When the 83-year-old Democrat walked onto the stage in a jet black suit, the crowd, largely women, awarded the four-term senator a warm round of applause. But the mood quickly soured and tension between the famously moderate Feinstein and the highly charged, anti-Trump audience was a motif of the 70-minute event. A man interrupted Feinstein’s opening remarks to loudly ask his fellow audience members to “wake up,” before they shushed him and audibly told him “shut up.” Feinstein waved it off and plowed forward with a metered explanation of the need to reform Social Security and Medicare before indicating she was ready to take questions.

Questioners were selected at random by raffle. Once called, they made their way to the front of the auditorium where stood just a few yards from Feinstein. The first was a woman who was worried that “trigger happy” President Donald Trump might deploy her son to Syria, and wanted to know what Feinstein would do to ensure peace in the Middle East. “The world is not an easy place, and it is not a stable place,” Feinstein replied. She continued, somewhat confusingly, with an explanation of how North Korea presents an “existential” threat and an “acute danger” to the United States. After speaking for some time about the “ruthless” Kim Jong-un’s attempts to build a nuclear tipped missile capable of striking “anywhere in the United States,” Feinstein pivoted back to the Middle East. When she mentioned, without reservation, Trump’s recent missile attack on a Syrian air base, the crowd erupted with a cacophony of boos.

A few minutes later, a man asked the senator if she would support a single-payer health care system. “If single payer healthcare is going to mean a complete government takeover over of the healthcare system, I am not for it,” Feinstein replied, again to boos.

After Feinstein was asked to eschew “business as usual” politics and to vocally resist Trump, the senator tried to explain her model of politics. “I would be surprised if you found too many senators, if any, that have gotten more done,” she said, visibly frustrated by the crowd’s repeated interruptions. “I don’t get there by making statements I can’t deliver. I get there through some caution, some discussion, some smart help, our lawyers—and we generally get where we need to go.”

Feinstein found some common ground with her constituents, however. In her response to a question about Trump’s laundry list of ethical conflicts, she hinted at both impending legislation and litigation targeting the president’s conflicts of interest, which elicited broad agreement from the crowd.

Monday’s town hall was the product of more than two months of work by several dozen Indivisible activists. Several Bay Area Indivisible chapters had expressed interest in holding a town hall with the senator in January. Feinstein didn’t show at a meeting at an Oakland high school in late February. The event was branded as an “Empty Chair Town Hall where attendees presented questions to caricature of the senator.

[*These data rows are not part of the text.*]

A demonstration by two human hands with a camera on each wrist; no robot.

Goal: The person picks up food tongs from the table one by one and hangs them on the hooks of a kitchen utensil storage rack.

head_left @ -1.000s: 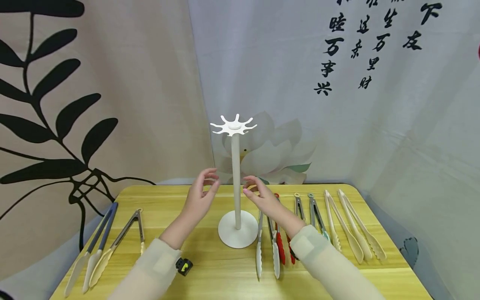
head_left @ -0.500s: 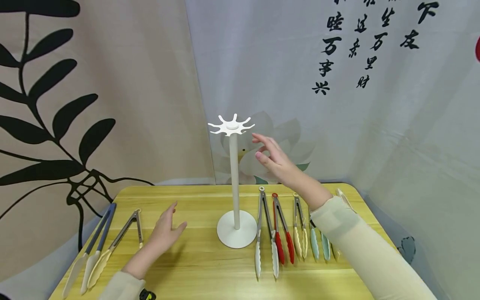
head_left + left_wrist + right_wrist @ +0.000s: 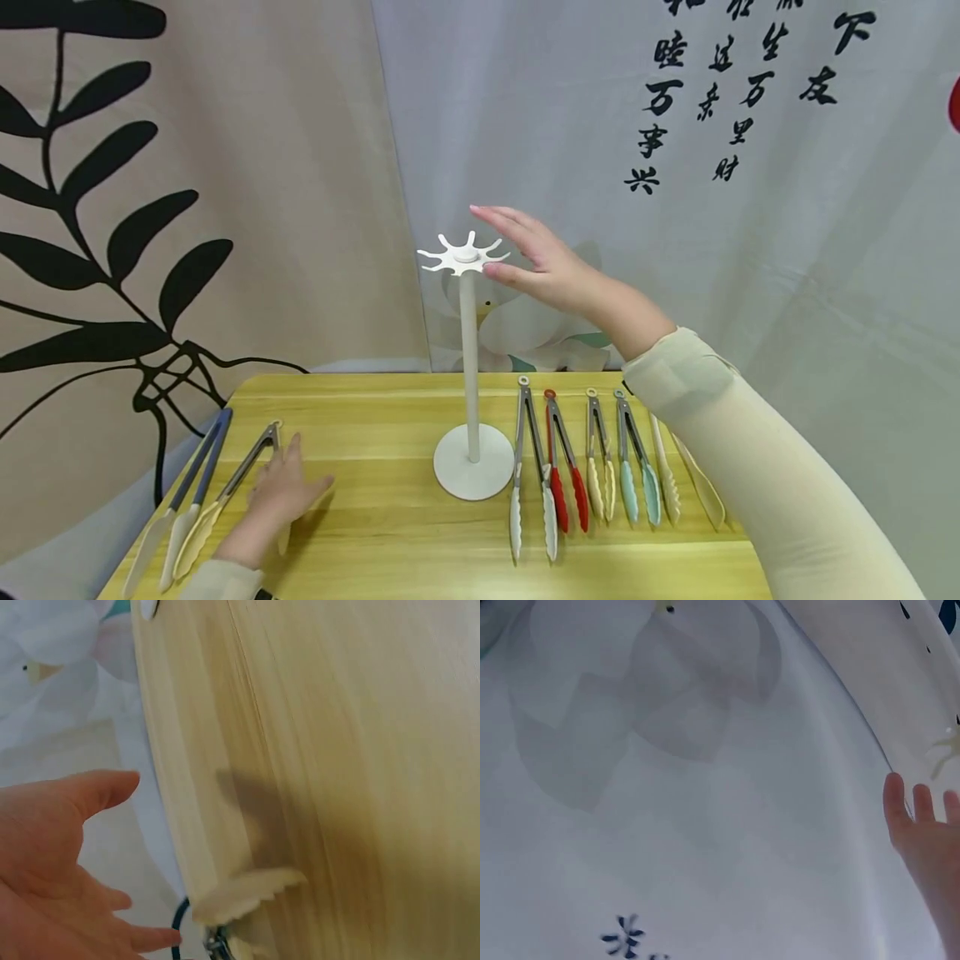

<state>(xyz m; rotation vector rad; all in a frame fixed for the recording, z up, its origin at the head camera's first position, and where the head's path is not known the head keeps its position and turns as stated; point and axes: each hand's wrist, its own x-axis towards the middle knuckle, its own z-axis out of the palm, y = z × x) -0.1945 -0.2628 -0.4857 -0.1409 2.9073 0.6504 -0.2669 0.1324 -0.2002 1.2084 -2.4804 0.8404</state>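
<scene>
A white stand has a round base, an upright post (image 3: 468, 358) and a top of several hooked arms (image 3: 456, 257). My right hand (image 3: 551, 267) is raised at the right of this top, fingers straight above it and thumb at an arm's tip. It holds nothing; part of it shows in the right wrist view. Over the tongs with cream tips (image 3: 197, 542) at the table's left, my left hand (image 3: 276, 492) reaches with spread fingers and covers part of one leg. One scalloped cream tip (image 3: 244, 896) shows below the fingers in the left wrist view.
Blue-handled tongs (image 3: 198, 475) lie at the far left of the wooden table (image 3: 375, 500). Right of the stand is a row of tongs: white-tipped (image 3: 550, 508), red (image 3: 577, 492), small cream (image 3: 595, 483), mint (image 3: 651, 492). My right sleeve partly hides cream ones (image 3: 667, 475). A printed curtain (image 3: 300, 167) hangs behind.
My hands have parted from either side of the post. The left went left and down to the cream-tipped tongs; the right rose to the stand's top. The stand stays put.
</scene>
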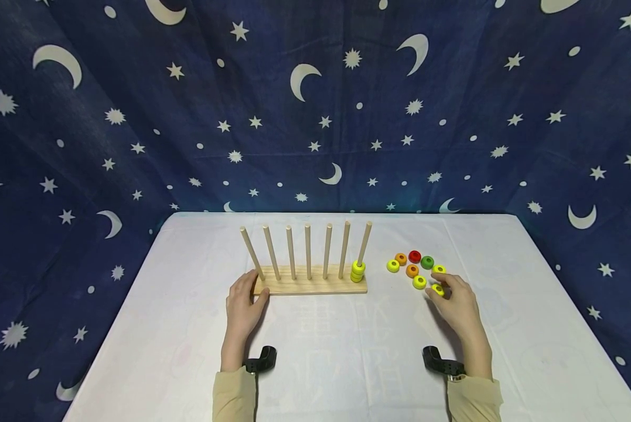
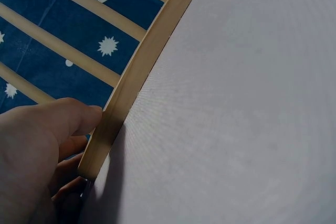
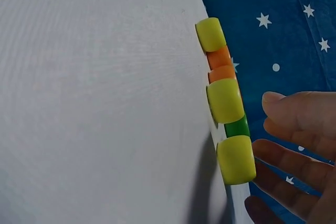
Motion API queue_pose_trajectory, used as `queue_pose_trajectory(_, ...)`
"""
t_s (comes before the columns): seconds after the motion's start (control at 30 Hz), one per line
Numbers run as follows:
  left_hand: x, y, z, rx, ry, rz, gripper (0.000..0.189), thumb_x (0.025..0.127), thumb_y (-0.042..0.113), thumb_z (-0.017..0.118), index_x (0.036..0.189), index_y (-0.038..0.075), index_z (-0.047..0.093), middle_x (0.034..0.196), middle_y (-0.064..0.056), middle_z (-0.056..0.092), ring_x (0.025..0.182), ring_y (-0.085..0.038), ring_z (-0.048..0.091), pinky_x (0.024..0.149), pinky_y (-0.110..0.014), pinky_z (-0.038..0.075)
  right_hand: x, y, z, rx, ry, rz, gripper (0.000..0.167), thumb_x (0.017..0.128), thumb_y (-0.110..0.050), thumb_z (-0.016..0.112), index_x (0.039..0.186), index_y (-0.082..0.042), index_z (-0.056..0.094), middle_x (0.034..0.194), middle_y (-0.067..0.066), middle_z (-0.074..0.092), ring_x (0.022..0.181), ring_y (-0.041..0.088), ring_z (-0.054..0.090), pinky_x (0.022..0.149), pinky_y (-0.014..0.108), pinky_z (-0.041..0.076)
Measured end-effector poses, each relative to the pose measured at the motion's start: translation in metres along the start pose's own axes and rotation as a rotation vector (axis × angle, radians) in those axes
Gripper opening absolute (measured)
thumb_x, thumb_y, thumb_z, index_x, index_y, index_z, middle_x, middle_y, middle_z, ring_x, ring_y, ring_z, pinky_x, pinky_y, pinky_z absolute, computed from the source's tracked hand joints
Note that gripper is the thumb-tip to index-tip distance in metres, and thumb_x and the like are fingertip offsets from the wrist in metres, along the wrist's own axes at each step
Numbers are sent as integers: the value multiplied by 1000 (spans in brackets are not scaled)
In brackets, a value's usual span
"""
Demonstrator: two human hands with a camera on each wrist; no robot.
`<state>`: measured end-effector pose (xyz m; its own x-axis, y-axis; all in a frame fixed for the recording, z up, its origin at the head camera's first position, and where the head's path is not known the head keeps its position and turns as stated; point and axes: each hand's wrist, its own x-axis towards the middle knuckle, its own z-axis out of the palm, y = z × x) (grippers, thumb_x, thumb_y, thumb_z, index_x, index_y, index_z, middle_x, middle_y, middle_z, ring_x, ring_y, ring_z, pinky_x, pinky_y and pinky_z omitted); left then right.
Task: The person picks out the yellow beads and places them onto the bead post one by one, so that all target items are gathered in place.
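Note:
A wooden peg rack (image 1: 310, 286) has several upright pegs on a flat base. Yellow beads (image 1: 357, 272) are stacked low on its rightmost peg. My left hand (image 1: 243, 302) grips the base's left end, its thumb on the front edge in the left wrist view. On the right, my right hand (image 1: 459, 305) hovers with thumb and fingers spread around the nearest yellow bead (image 1: 437, 289). In the right wrist view that yellow bead (image 3: 237, 161) sits on the table just beside the parted fingers, which hold nothing.
Left of the right hand lie a red bead (image 1: 414, 257), a green bead (image 1: 427, 262), two orange beads (image 1: 412, 271) and more yellow beads (image 1: 419, 282). They rest on a white-covered table (image 1: 336, 351). A dark blue star-and-moon cloth (image 1: 273, 99) hangs behind.

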<state>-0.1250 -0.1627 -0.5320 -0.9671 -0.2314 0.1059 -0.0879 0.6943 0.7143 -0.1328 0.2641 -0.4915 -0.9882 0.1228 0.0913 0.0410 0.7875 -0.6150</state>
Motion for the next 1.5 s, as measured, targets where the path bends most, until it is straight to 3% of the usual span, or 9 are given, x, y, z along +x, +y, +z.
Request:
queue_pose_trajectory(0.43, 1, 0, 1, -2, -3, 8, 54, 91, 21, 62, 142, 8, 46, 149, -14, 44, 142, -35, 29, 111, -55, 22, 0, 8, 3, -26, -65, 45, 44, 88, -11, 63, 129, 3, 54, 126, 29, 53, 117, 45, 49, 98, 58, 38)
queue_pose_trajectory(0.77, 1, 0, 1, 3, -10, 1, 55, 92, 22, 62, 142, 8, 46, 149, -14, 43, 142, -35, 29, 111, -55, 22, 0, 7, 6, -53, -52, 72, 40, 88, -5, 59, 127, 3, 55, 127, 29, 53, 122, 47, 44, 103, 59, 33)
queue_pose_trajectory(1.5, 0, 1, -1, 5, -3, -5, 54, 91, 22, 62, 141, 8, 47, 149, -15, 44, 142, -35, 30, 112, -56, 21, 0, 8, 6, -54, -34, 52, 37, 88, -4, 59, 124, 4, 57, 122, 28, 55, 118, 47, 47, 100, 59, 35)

In February, Indivisible members confronted Feinstein at a tony lunch event at the Public Policy Institute of California. Feinstein politely expressed interest in attending a town hall but didn’t commit to a time. After two months of calls and meetings between Indivisible members and Feinstein staffers, two town hall events were announced—this one in San Francisco, and another on Thursday in Los Angeles.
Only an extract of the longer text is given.